Aim of the task: Wherever the string "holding" appears in the listing, copy that line.

Input records Block Start

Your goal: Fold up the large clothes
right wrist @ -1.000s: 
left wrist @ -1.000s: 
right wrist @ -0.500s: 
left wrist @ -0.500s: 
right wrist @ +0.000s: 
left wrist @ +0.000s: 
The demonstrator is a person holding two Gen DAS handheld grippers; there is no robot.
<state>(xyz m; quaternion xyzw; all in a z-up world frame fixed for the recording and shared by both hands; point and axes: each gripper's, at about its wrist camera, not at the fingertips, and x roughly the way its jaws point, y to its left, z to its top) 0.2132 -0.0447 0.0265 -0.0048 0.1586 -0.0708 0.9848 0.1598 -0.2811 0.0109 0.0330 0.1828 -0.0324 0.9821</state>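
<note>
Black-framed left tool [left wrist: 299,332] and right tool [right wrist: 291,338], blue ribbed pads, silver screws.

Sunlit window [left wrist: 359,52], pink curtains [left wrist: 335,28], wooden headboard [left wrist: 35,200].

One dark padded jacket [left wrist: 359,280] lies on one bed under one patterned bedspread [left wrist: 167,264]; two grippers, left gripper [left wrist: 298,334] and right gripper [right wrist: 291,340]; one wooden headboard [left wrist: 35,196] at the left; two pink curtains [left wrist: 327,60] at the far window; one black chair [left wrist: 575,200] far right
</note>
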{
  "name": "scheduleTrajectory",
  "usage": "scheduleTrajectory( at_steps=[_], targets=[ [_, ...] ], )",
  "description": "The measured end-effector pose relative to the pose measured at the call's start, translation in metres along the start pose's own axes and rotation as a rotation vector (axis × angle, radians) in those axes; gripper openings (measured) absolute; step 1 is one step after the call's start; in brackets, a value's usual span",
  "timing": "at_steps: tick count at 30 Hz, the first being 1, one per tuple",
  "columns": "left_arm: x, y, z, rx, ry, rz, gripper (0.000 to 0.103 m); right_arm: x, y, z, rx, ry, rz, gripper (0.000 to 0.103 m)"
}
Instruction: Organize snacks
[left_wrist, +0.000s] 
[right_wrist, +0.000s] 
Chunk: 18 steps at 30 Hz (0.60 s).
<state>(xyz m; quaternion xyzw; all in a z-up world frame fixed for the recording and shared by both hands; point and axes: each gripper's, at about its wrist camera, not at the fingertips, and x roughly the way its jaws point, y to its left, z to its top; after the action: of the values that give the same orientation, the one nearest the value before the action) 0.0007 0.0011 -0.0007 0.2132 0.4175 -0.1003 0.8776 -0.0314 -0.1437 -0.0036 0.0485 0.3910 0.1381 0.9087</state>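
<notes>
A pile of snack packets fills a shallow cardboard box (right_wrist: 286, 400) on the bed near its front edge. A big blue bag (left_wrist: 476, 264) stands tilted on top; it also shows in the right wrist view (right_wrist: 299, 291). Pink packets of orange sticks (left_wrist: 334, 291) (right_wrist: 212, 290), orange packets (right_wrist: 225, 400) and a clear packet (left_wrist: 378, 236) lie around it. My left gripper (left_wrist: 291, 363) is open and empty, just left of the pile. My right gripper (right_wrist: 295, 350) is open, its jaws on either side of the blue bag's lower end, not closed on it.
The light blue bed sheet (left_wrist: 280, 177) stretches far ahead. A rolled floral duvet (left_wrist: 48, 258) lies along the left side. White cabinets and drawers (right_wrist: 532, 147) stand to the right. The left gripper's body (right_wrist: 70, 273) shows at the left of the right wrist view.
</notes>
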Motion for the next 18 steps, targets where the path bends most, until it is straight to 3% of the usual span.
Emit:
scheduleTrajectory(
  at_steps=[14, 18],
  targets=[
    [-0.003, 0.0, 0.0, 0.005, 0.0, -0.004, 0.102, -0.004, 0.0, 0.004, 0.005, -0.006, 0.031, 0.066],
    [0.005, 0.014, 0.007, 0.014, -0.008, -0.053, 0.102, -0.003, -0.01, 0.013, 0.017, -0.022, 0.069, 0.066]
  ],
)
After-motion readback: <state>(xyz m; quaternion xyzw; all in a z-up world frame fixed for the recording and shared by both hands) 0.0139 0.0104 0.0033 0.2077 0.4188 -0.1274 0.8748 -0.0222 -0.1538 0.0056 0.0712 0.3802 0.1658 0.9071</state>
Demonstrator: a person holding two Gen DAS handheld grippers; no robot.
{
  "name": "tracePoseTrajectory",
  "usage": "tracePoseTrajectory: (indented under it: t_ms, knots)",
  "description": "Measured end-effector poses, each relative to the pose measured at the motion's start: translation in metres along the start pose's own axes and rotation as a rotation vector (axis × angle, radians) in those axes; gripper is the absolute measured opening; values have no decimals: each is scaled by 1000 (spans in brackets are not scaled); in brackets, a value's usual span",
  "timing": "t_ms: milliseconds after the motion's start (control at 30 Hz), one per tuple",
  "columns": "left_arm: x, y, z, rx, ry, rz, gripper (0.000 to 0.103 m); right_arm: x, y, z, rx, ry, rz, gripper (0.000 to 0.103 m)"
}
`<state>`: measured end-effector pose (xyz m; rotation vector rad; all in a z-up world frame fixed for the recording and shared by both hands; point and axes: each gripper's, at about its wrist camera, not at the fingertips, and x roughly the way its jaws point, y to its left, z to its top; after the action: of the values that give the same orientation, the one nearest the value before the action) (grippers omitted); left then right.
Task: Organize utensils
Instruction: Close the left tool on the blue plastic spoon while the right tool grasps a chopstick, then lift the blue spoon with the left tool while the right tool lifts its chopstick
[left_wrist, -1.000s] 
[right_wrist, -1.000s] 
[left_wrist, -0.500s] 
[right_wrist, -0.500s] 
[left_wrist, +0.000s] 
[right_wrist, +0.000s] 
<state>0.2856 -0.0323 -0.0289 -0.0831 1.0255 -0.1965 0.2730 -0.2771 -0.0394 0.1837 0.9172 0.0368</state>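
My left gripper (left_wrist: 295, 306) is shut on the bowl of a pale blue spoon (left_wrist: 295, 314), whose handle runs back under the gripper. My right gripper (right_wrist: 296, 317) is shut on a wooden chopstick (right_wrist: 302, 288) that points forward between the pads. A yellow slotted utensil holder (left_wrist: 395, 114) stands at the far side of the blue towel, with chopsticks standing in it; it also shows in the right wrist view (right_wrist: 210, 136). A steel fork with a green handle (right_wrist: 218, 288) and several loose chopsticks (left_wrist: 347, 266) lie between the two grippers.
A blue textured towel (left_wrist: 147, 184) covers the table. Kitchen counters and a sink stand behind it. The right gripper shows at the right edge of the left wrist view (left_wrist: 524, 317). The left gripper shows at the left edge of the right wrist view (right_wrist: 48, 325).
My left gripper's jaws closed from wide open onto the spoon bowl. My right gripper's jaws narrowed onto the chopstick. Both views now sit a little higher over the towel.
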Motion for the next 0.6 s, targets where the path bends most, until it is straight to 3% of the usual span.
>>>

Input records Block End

Expected answer:
The demonstrator is a person holding two Gen DAS handheld grippers; there is no robot.
Demonstrator: a person holding two Gen DAS handheld grippers; no robot.

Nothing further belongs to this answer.